You know that old saying that you should not harbor ill feelings? And that it’s unhealthy to keep things inside, so you should vent to help you feel better?
Maybe you just need to air things out about a wrongdoing. Your colleagues will be sure to hear you out. No harm done, right?
Not so fast.
According to new research published in the European Journal of Work & Organizational Psychology, while venting and complaining about something or someone may give you that temporary relief, dwelling on its negative energy actually makes you feel worse.
More specifically, if you find yourself engaging in the complaints and criticisms, this mindset will cement that negative event in your head, severely affecting your ability to focus, work and be productive, even a day later.
It Comes Down to “Good Sportsmanship”
Here’s what the research found. A group of 112 study participants–all gainfully employed–were tasked with keeping a personal journal of their working week for three days. At the end of each day, participants recorded how much they had engaged in complaining during that day, and how much focus was put on all the things that went wrong at work. They were then asked to rate their mood. Low scores in these areas meant the participant had practiced “good (or high) sportsmanship.”
Participants exhibiting low sportsmanship, the ones that focused on the bad experiences for a relatively long time, felt bummed out and in a bad mood up to 24 hours. By stewing about their problems, it would make their bad mood dramatically worse. The next work day, these co-workers experienced lower levels of energy and commitment to their work. Not good for business.
“When sportsmanship was low, worse negative events took a greater toll on participants –they not only reported lower momentary mood and less satisfaction and pride with the work they’d been doing that same day, but they also tended to experience lower mood the next morning,” reported Alex Fradera in British Psychological Society (BPS).

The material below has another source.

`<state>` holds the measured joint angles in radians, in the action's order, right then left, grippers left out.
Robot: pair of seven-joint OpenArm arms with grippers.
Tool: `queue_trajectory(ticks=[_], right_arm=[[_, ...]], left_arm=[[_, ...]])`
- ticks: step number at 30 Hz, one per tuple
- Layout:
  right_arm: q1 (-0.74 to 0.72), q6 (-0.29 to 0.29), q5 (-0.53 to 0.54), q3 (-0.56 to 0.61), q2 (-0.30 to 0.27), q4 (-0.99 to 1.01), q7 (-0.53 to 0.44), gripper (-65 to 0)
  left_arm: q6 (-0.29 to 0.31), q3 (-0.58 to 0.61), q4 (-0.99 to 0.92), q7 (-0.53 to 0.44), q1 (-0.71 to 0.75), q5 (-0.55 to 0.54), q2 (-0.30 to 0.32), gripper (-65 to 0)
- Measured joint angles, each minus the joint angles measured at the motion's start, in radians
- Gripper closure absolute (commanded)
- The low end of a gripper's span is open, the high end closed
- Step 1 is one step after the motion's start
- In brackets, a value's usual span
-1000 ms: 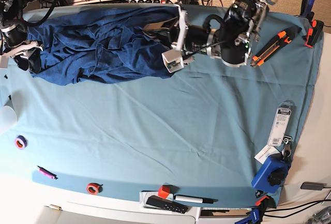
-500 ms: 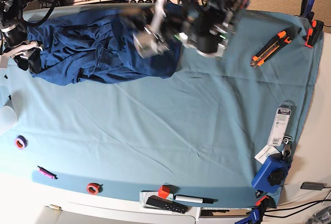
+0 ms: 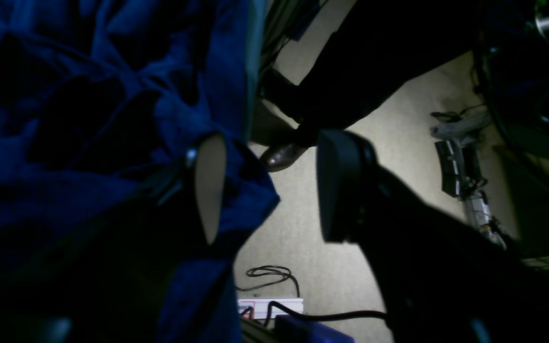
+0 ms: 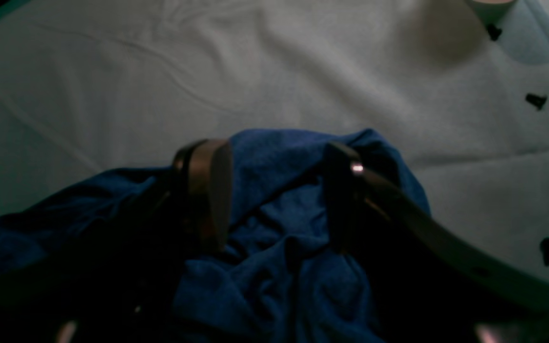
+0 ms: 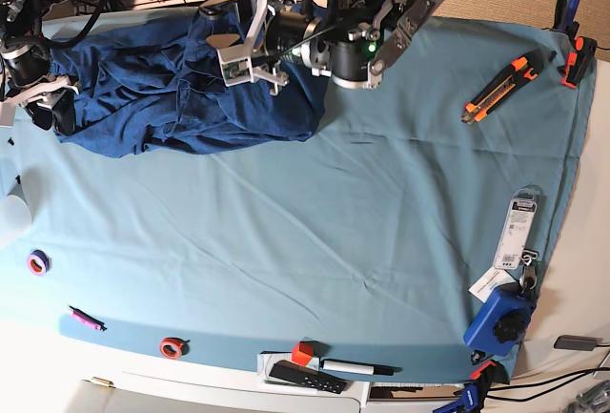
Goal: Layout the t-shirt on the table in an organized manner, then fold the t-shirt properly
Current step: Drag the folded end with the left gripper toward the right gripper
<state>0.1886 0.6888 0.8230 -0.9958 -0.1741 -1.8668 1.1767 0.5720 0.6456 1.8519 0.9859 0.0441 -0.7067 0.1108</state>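
The dark navy t-shirt (image 5: 162, 89) lies crumpled at the far left of the teal table (image 5: 334, 241). My left gripper (image 5: 231, 55) hangs over the shirt's far edge, near its middle. In the left wrist view the left gripper (image 3: 269, 190) is open, shirt fabric (image 3: 88, 143) drapes around one finger (image 3: 210, 190), and the floor shows in the gap. My right gripper (image 5: 46, 100) is at the shirt's left end. In the right wrist view the right gripper (image 4: 277, 195) is open and straddles a bunched fold of the shirt (image 4: 279, 247).
An orange-black utility knife (image 5: 496, 87) and an orange clamp (image 5: 577, 58) lie at the far right. A packaged tool (image 5: 519, 232) and a blue device (image 5: 500, 322) are at the right edge. Tape rings (image 5: 172, 346), a pink marker (image 5: 84, 318), a red cube (image 5: 302, 353) and a remote (image 5: 305, 377) line the near edge.
My left arm has swung left along the far edge, from the shirt's right end to over its middle. The shirt's right part has shifted a little. The right arm has not moved.
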Motion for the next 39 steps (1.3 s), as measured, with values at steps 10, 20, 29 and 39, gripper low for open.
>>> queue_trajectory(ticks=[10, 20, 29, 39], right_arm=[[0.000, 0.000, 0.000, 0.000, 0.000, 0.000, 0.000, -30.3], [0.000, 0.000, 0.000, 0.000, 0.000, 0.000, 0.000, -30.3], [0.000, 0.000, 0.000, 0.000, 0.000, 0.000, 0.001, -30.3], [0.000, 0.000, 0.000, 0.000, 0.000, 0.000, 0.000, -30.3]], left_arm=[[-0.202, -0.033, -0.001, -0.134, -0.031, 0.348, -0.008, -30.9], [-0.261, -0.032, -0.058, -0.134, -0.128, 0.411, -0.037, -30.9], [-0.179, -0.027, -0.304, -0.136, -0.153, 0.411, -0.136, -30.9], [-0.179, -0.018, -0.342, -0.126, -0.196, 0.433, -0.133, 0.0]])
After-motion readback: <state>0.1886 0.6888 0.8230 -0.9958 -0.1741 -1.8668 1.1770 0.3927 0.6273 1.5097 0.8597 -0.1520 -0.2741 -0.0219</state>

“But when sportsmanship was high — meaning that participants hadn’t complained, escalated minor issues, or stewed over things too much — bad events, even rated as severe, didn’t impact mood or work engagement, that day or the next,” writes Fradera.
Should Complaining or Venting Stop?
Is the research telling workers of good conscience that they should just zip it and be a good company soldier? Well, not quite.
Holding things back and not letting others know how you actually feel when encountering a stressful work situation is still the antithesis of what should occur.
When bad things happen and problems arise, you need to speak up. But the researchers warn against foot-in-mouth syndrome–rehashing work drama and spouting off emotionally-charged words that will further alienate your colleagues.
The technique is to resolve it tactfully with the right approach, at the right time (a day or two after the negative event, when you’re under control and not riled up), and using the right words–think healthy venting–to express yourself in a respectful manner.
What’s gotta go? It’s that unconstructive criticism and drive-by complaining that we ruminate on for hours that we must consciously choose to avoid. Well, unless you want to ride that 24-hour mood swing to the Land of the Severely Bummed. Who wants to work with that person next to him or her?
By the way, the researchers define good sportsmanship as “tolerating less-than ideal circumstances or minor workplace distractions and discomforts without complaining.”
In other words, don’t sweat the small stuff. Just get over it and move on.
Bottom line: In the end, it’s a choice you make to decide how you’re going to feel later. While you may no be able to control everything that happens to you at work, you can control how you react to it.